Directions for this task: Scan the data for "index" and copy the lines it appears in.
───
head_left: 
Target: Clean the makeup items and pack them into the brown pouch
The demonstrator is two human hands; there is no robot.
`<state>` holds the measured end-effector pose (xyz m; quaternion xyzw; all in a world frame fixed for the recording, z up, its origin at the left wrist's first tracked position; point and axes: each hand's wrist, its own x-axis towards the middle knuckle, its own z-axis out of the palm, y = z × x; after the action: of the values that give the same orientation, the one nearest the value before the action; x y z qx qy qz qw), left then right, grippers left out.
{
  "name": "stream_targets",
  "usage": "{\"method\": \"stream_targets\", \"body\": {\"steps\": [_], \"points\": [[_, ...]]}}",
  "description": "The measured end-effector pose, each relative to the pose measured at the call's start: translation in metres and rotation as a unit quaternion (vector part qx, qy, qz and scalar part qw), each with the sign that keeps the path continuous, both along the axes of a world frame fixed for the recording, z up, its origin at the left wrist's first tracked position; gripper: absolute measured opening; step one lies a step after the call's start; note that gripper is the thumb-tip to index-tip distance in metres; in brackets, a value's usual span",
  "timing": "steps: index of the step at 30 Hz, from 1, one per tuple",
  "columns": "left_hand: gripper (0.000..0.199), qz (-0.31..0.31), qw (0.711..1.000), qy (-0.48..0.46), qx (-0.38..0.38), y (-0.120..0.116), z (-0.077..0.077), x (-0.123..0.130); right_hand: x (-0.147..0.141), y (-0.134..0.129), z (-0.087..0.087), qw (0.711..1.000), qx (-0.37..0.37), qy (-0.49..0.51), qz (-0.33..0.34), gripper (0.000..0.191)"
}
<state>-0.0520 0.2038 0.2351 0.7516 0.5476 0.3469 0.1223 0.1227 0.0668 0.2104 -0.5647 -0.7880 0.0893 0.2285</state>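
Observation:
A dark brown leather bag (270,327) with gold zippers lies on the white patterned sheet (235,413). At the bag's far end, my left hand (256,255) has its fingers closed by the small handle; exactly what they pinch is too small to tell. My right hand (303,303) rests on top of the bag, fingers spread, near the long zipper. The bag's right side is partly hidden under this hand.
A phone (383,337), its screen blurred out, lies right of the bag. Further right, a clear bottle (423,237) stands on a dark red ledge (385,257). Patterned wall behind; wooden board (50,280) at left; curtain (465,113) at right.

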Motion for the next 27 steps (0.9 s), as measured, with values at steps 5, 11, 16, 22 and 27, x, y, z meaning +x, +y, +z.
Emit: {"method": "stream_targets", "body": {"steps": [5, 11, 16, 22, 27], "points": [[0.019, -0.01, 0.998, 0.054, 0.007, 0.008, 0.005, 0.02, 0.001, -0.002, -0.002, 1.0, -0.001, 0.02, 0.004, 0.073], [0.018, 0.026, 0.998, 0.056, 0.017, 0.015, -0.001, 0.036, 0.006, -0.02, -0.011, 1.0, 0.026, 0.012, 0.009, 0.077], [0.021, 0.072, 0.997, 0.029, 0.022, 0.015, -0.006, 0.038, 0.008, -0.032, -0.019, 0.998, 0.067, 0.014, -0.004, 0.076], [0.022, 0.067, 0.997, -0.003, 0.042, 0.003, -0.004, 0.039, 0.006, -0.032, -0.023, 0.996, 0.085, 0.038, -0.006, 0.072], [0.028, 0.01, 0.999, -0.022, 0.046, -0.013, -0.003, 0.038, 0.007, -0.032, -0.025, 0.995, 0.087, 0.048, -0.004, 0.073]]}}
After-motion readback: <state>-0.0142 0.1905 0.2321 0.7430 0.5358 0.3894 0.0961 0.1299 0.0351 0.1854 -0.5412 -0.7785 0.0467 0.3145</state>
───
Final answer:
  "description": "The measured end-effector pose, each relative to the pose measured at the call's start: translation in metres and rotation as a unit quaternion (vector part qx, qy, qz and scalar part qw), each with the sign that keeps the path continuous, both along the axes of a world frame fixed for the recording, z up, its origin at the left wrist's first tracked position; gripper: absolute measured opening; step one lies a step after the call's start; note that gripper is the thumb-tip to index-tip distance in metres; in brackets, a value's usual span",
  "timing": "steps: index of the step at 30 Hz, from 1, one per tuple",

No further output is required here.